The charts shows T-3s at total wattage at 78.4
Halogens at total wattage at the same 12 volts at 81.2
That's why when you install the Halogens on the stock harness with the high beams on the circuit breakers opens showing the wattage is more on Halogens when using all headlights at the same time.
Ive had Halogens in my 67 for 3 decades, before I switched them out. and never once has the headlight breaker tripped or the headlamps turn off or flash during operation.
The 2.8W difference you indicate above would never trip the headlight breaker. You must have a repro of the original switch. They are problematic.
I'm still running the original 50 year old headlamp switch with no issues.
after rethinking this these connections do not have to be separated. When you turn on the light switch the original wires will turn the Headlights on ,but that will also power up the relay at the same time. Current will follow the path of least resistance through the heavier wire to the relay.
I have no clue what you are talking about... If you don't separate the trigger and main power you don't need the relays -- you already have that with the negative result of drawing power through the headlight and dimmer switches... You're overthinking the issue...
I have no clue what you are talking about... If you don't separate the trigger and main power you don't need the relays -- you already have that with the negative result of drawing power through the headlight and dimmer switches... You're overthinking the issue...
I understand what he is talking about, and it makes sense.
If you have a "skinny" wire feeding the headlights, with lots of other "draws" on it, it is subject to more resistance than a "fat" wire that feeds directly to the headlights, which is what most people/I do/did when adding the relays.
But if the stock wiring is left in place, you now have the "fat" wire that you added AND the "skinny" wire feeding the headlights, and any resistance of the "skinny" wire becomes a moot point because the fat wire makes up for it.
In fact, some current from the "relays/fat wire" could now backfeed through the "skinny" wire into the dash wiring perhaps even brightening up those lights a bit.
Of course, the fusing could now be "weird" because you are feeding current from "two directions" so you would need to fuse "both sides" and then how would you figure out what value each fuse should be for adequate protection?
Last edited by toddalin; Apr 23, 2017 at 08:20 PM.
I understand what he is talking about, and it makes sense.
If you have a "skinny" wire feeding the headlights, with lots of other "draws" on it, it is subject to more resistance than a "fat" wire that feeds directly to the headlights, which is what most people/I do/did when adding the relays.
But if the stock wiring is left in place, you now have the "fat" wire that you added AND the "skinny" wire feeding the headlights, and any resistance of the "skinny" wire becomes a moot point because the fat wire makes up for it.
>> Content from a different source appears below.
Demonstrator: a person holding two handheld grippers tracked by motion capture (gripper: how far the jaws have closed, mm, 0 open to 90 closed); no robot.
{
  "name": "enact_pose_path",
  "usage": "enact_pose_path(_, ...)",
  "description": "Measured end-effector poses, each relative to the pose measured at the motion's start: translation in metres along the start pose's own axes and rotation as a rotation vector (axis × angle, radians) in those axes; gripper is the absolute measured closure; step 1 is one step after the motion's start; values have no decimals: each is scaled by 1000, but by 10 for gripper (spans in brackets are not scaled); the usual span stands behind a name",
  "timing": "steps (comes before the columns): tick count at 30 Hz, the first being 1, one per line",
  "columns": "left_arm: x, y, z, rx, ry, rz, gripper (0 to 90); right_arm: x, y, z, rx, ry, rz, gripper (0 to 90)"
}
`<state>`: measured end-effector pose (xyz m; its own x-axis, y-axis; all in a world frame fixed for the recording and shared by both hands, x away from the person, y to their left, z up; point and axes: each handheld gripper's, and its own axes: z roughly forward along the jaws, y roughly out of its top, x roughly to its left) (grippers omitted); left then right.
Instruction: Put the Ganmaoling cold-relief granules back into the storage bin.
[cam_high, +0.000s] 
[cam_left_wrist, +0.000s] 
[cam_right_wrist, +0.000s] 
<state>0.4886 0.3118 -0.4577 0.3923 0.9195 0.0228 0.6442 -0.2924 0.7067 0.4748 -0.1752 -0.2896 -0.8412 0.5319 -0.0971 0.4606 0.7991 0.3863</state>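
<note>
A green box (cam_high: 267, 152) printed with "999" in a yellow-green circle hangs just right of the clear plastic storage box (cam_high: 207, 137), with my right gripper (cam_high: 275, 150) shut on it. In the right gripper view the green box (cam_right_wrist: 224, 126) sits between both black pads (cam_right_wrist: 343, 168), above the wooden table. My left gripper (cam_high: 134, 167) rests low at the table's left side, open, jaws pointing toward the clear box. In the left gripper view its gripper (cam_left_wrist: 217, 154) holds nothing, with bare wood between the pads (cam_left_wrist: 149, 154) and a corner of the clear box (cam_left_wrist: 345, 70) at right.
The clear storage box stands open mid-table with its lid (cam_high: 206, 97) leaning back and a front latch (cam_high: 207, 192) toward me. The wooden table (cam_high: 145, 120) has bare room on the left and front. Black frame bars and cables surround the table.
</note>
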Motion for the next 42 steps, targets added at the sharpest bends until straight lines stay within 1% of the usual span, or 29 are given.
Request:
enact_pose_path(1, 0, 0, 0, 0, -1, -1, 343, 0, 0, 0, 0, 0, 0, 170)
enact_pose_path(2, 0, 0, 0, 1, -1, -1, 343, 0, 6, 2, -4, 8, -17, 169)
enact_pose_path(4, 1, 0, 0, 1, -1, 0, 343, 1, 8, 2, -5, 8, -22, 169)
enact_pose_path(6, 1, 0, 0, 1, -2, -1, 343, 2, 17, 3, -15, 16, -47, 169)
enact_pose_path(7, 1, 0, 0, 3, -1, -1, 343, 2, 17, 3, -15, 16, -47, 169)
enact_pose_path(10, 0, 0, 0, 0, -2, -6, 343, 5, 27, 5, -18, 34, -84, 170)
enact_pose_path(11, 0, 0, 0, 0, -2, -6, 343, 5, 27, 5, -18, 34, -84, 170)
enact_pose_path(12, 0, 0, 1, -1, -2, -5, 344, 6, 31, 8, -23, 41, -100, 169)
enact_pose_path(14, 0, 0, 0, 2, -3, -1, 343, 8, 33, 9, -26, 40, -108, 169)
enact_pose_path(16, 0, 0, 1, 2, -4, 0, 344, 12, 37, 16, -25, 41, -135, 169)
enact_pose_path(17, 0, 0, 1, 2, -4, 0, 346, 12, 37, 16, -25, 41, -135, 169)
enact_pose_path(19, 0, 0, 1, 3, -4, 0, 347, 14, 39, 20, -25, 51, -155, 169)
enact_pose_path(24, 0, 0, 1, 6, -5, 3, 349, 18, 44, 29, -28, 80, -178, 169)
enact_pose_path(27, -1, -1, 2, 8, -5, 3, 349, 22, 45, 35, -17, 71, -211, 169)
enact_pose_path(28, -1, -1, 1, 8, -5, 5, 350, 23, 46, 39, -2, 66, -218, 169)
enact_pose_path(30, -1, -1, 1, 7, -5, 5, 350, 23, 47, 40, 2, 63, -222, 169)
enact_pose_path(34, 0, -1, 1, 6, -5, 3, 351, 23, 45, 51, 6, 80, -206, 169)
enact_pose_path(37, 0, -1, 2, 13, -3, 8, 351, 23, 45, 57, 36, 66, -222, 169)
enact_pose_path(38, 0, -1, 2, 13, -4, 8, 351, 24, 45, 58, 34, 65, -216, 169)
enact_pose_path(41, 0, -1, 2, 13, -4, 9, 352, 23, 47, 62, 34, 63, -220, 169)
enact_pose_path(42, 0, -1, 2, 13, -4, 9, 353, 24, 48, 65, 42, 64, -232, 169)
In fact, some current from the "relays/fat wire" could now backfeed through the "skinny" wire into the dash wiring perhaps even brightening up those lights a bit.
Of course, the fusing could now be "weird" because you are feeding current from "two directions" so you would need to fuse "both sides" and then how would you figure out what value each fuse should be for adequate protection?
Uh. If you say so. I'll stick with the Mad Electric approach.